#### EXERCISE AIM:
Do any lines in the data below contain "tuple"? If so, copy every one of them.

#### RECORDS FOR PROCESSING:
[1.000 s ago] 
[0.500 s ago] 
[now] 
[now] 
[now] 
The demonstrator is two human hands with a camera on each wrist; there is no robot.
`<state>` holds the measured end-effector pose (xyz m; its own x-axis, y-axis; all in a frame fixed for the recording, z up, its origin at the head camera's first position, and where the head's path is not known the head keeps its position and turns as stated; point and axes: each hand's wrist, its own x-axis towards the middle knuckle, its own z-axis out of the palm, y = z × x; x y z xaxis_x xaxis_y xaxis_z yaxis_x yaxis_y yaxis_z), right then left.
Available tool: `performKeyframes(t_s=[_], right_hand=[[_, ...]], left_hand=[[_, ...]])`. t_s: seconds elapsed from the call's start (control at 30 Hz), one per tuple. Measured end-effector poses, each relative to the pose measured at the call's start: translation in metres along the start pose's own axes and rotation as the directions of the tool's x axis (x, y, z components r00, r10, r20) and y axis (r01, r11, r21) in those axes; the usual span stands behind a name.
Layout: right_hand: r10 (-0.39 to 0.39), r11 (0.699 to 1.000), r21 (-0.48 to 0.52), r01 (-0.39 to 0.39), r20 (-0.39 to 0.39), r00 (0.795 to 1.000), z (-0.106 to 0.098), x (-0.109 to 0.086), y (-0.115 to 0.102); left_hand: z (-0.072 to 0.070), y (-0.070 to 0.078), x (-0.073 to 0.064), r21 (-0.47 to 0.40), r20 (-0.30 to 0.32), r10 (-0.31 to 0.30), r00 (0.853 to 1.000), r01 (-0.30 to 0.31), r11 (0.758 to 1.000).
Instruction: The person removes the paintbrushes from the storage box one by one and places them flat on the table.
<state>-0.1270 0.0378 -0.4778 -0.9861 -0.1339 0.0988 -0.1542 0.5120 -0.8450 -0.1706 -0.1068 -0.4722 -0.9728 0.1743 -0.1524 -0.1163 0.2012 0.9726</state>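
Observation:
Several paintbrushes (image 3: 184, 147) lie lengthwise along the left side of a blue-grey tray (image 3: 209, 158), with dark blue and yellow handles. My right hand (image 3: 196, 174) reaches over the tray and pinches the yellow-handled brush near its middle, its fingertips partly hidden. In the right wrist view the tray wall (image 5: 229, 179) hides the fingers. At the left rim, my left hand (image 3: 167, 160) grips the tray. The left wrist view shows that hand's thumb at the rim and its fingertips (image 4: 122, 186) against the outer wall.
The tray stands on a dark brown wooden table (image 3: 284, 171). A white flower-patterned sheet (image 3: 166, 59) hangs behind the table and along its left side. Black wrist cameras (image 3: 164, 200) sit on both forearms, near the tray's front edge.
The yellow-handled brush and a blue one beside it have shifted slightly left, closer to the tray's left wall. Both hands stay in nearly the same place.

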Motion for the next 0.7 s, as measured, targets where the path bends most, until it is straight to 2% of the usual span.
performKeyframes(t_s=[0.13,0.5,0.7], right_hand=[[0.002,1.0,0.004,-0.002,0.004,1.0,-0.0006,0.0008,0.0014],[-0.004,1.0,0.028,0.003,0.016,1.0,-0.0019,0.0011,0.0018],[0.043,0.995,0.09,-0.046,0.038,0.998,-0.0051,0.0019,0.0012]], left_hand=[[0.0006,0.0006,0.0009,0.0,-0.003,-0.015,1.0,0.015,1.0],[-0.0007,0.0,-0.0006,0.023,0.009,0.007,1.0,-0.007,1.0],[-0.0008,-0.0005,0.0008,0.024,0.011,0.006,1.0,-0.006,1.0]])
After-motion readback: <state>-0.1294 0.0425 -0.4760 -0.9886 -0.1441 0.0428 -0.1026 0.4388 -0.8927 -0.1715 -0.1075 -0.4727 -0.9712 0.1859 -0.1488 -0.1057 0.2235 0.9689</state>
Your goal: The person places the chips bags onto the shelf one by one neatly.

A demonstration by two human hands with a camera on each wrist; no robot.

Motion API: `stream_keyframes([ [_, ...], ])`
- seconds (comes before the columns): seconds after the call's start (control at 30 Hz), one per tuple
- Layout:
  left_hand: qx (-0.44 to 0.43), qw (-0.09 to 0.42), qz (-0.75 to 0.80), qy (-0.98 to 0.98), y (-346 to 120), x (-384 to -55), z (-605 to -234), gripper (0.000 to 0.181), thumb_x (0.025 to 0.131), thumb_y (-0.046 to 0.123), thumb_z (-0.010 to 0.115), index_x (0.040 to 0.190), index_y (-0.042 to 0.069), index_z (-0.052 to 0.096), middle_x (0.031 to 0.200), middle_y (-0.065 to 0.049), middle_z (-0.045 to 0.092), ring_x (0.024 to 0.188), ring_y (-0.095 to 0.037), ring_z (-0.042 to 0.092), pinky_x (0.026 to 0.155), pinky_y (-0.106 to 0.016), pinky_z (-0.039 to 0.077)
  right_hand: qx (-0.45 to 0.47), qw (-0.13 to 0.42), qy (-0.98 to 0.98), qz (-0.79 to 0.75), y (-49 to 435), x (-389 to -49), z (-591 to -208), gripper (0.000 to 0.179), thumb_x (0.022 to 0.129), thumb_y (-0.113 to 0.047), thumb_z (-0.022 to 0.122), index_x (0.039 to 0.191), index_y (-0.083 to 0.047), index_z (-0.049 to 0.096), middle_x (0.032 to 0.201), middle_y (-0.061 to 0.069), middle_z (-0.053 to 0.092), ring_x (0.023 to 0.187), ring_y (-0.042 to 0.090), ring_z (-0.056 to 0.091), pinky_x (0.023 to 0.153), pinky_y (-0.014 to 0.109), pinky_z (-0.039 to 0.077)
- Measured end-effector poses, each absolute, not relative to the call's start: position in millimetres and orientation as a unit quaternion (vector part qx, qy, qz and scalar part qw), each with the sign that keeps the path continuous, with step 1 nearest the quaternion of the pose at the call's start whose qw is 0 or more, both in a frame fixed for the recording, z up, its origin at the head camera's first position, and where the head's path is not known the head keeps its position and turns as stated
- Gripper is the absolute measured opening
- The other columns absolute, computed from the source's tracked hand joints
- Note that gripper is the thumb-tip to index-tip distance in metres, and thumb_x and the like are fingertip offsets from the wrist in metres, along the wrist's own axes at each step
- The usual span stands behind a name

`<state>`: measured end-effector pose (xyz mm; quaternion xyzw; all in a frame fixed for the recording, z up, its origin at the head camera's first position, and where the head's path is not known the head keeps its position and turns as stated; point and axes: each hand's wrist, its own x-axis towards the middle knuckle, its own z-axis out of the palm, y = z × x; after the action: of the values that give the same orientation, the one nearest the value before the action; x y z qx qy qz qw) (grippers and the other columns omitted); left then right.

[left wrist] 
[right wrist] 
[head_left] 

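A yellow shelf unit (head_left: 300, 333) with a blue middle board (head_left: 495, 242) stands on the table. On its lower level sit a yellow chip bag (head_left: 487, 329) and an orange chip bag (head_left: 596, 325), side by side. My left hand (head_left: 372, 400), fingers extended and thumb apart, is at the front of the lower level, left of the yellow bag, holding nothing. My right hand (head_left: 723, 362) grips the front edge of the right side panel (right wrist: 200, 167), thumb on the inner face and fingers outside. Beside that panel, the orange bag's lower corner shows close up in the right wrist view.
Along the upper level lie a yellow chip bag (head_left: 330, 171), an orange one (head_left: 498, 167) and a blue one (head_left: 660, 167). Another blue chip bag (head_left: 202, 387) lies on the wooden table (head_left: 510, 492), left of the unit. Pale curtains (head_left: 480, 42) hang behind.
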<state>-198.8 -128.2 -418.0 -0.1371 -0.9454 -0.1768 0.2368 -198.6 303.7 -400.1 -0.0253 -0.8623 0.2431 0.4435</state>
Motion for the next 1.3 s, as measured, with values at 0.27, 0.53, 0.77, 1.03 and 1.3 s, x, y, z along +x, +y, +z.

#### RESULT FOR THIS TASK:
Available tool: `performKeyframes(t_s=[_], right_hand=[[_, ...]], left_hand=[[_, ...]])`. t_s: seconds elapsed from the call's start (control at 30 Hz), one per tuple. Measured end-effector poses, each relative to the pose measured at the call's start: translation in metres along the start pose's own axes and rotation as the directions of the tool's x axis (x, y, z components r00, r10, r20) and y axis (r01, r11, r21) in those axes; the usual span stands behind a name.
- seconds (comes before the columns): seconds after the call's start (control at 30 Hz), one per tuple

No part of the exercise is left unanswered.